# Catfish additions



## Ernie (Nov 23, 2008)

On the way back from DC and Baltimore the other day, I couldn't resist stopping at Elmer's Aquarium in Monroeville, PA (outside Pittsburgh) to scope out some new finned friends. It's so close to the PA turnpike, and, besides, I worked/drank my way through high school there. Had to visit some old friends. I went to the Aquarium Depot (ex Aquarium Center) in Randallstown, MD (Baltimore), but was tremendously disappointed in their selection compared to under the original owner. Anyway, some new additions:

_Corydoras metae
Corydoras davidsandsi
Corydoras axelrodi
Corydoras loxozonus
Corydoras arcuatus
Corydoras paleatus sail fin
Loricaria_ sp

None of these are realy that rare, but the loxozonus aren't seen very often in numbers. Just goes to show how hard it is to find good kitten fish in Chicago! The first four are all Colombian "skunk corys". They are very similar, but like night and day to the trained eye. Gotta figure out how to take good aquarium pix to share. I've heard of sail fin peppered Corys popping up as sports (rare, choice, chance occurrences) but apparently someone made a stable population of them. Never was able to diagnose the whiptail cats (Loricaria) from a live fish. Gotta wait 'til they're dead to look at the armor on the belly.


----------



## biothanasis (Nov 23, 2008)

You are keen on catfish, I see!!! Do you reproduce them??? All of them are beautiful (most Corydoras of your list are quite similar to each other) but the _C. loxozonus_ and _Loricaria_ surely lead the way!!!


----------



## Ernie (Nov 23, 2008)

biothanasis said:


> You are keen on catfish, I see!!! Do you reproduce them??? All of them are beautiful (most Corydoras of your list are quite similar to each other) but the _C. loxozonus_ and _Loricaria_ surely lead the way!!!

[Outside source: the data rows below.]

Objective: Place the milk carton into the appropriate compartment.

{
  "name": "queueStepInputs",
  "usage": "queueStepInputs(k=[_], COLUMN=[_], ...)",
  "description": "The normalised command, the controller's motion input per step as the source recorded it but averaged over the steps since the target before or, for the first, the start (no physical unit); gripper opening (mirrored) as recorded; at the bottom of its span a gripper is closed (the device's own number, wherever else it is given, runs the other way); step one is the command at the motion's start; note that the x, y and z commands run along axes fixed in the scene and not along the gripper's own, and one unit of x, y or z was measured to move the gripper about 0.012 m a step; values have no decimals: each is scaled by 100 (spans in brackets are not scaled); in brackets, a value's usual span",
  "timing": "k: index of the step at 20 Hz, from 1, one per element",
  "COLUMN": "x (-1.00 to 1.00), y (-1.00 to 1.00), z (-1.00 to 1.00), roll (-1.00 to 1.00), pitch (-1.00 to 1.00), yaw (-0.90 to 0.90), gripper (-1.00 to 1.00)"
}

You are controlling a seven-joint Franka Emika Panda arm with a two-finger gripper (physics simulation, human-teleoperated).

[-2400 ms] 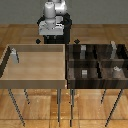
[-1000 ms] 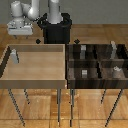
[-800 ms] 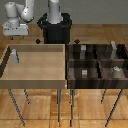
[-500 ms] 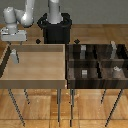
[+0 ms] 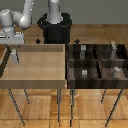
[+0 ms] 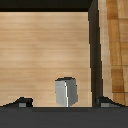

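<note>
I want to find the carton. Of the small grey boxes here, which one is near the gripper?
The milk carton, standing upright alone in the light wooden tray, below the gripper. The other grey shapes sit among the dark cells on the exterior view's right.

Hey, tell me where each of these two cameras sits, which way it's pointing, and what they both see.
Exterior view: off the arm, above and in front, looking down across the light wooden tray and dark compartment tray; the arm and gripper show at the exterior view's left.
Wrist view: on the wrist, looking down into the light tray at the milk carton; only fingertips show.
Shared: the light tray's floor and dark wall.
</note>
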Motion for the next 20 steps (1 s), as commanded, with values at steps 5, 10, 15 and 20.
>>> queueStepInputs(k=[5, 10, 15, 20], x=[0, 0, -20, 0], y=[20, -20, 0, 0], z=[0, 0, 0, -40], roll=[0, 0, 0, 0], pitch=[-6, -3, 0, 0], yaw=[0, 0, 0, 0], gripper=[100, 100, 100, 100])
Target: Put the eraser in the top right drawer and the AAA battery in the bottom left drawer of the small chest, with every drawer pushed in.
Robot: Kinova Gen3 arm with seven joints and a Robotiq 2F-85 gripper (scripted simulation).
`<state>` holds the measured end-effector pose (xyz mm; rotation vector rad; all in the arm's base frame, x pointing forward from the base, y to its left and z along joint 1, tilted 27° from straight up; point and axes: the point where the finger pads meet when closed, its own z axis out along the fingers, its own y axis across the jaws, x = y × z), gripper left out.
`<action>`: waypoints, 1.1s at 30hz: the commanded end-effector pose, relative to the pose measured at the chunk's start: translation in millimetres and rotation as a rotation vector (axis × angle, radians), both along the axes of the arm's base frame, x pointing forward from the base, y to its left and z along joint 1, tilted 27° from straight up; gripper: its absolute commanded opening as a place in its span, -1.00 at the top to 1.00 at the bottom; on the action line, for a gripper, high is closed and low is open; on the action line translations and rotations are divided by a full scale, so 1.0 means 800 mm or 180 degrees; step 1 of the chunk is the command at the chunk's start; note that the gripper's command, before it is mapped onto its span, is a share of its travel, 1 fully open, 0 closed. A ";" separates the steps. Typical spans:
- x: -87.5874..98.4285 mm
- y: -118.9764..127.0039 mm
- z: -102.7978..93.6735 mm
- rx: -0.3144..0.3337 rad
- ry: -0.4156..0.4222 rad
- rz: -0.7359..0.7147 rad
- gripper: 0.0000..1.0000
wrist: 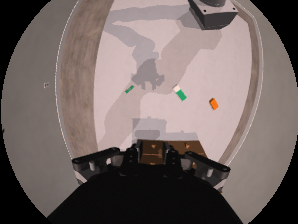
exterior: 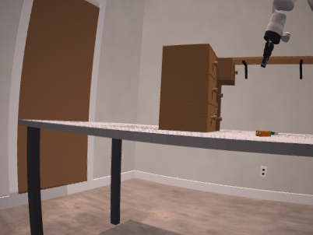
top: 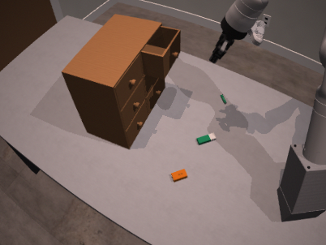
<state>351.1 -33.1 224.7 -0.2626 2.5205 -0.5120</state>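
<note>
The wooden chest (top: 97, 53) (exterior: 184, 87) stands upright on the table. Its top-row right drawer (top: 153, 62) (exterior: 226, 71) is pulled well out and looks level; the part of its inside that shows looks empty. The bottom-row left drawer (top: 133, 129) looks pushed in. The eraser (top: 203, 139) (wrist: 180, 94), green with a white end, lies flat on the table in front of the chest. The small green AAA battery (top: 223, 98) (wrist: 129, 89) lies on the table nearer the far edge. My gripper (top: 213, 60) (exterior: 263, 65) (wrist: 152, 147) is partly open and empty, high above the table, out in front of the open drawer.
An orange block (top: 178, 175) (exterior: 263, 133) (wrist: 214, 104) with a small tip lies on the table, nearer the top camera than the eraser. The robot's base (top: 302, 182) (wrist: 214, 17) stands on the table opposite the drawer fronts. The other drawers look pushed in.
</note>
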 end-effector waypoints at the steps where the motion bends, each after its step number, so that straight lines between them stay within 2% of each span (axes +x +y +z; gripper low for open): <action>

Another catfish nut? Loved Corys forever. I studied Corys in grad school with John Burns at GWU and Stan Weitzman at USNM in DC. Don't have the space to breed them, but used to stud some rarer species out on request. The way Cory collecting goes is you find just one of the really good species mixed in with a tank of common stuff. Not to brag, but I'm one of three or so people that ever touched a Cory filamentosus (known only from the type specimen). At one point, circa 1997, I had more than 70 living species of Cory cats. The original populations of "laser" aeneus (green and red versions) were heavily infected with a nematode gut parasite that tore through my collection no matter how I tried to isolate it.  The worms were huge- if you killed the parasite it would clog the gut and kill the Cory; if you didn't kill the worm, it would slowly starve the cat. 

-Ernie


----------



## biothanasis (Nov 24, 2008)

Not really ! I haven't tried anything yet, but I like watching them!!! I am sorry for the unfortunate event! Maybe a fresh start or a motive to grow sth else...


----------



## Ernie (Nov 24, 2008)

biothanasis said:


> Not really ! I haven't tried anything yet, but I like watching them!!! I am sorry for the unfortunate event! Maybe a fresh start or a motive to grow sth else...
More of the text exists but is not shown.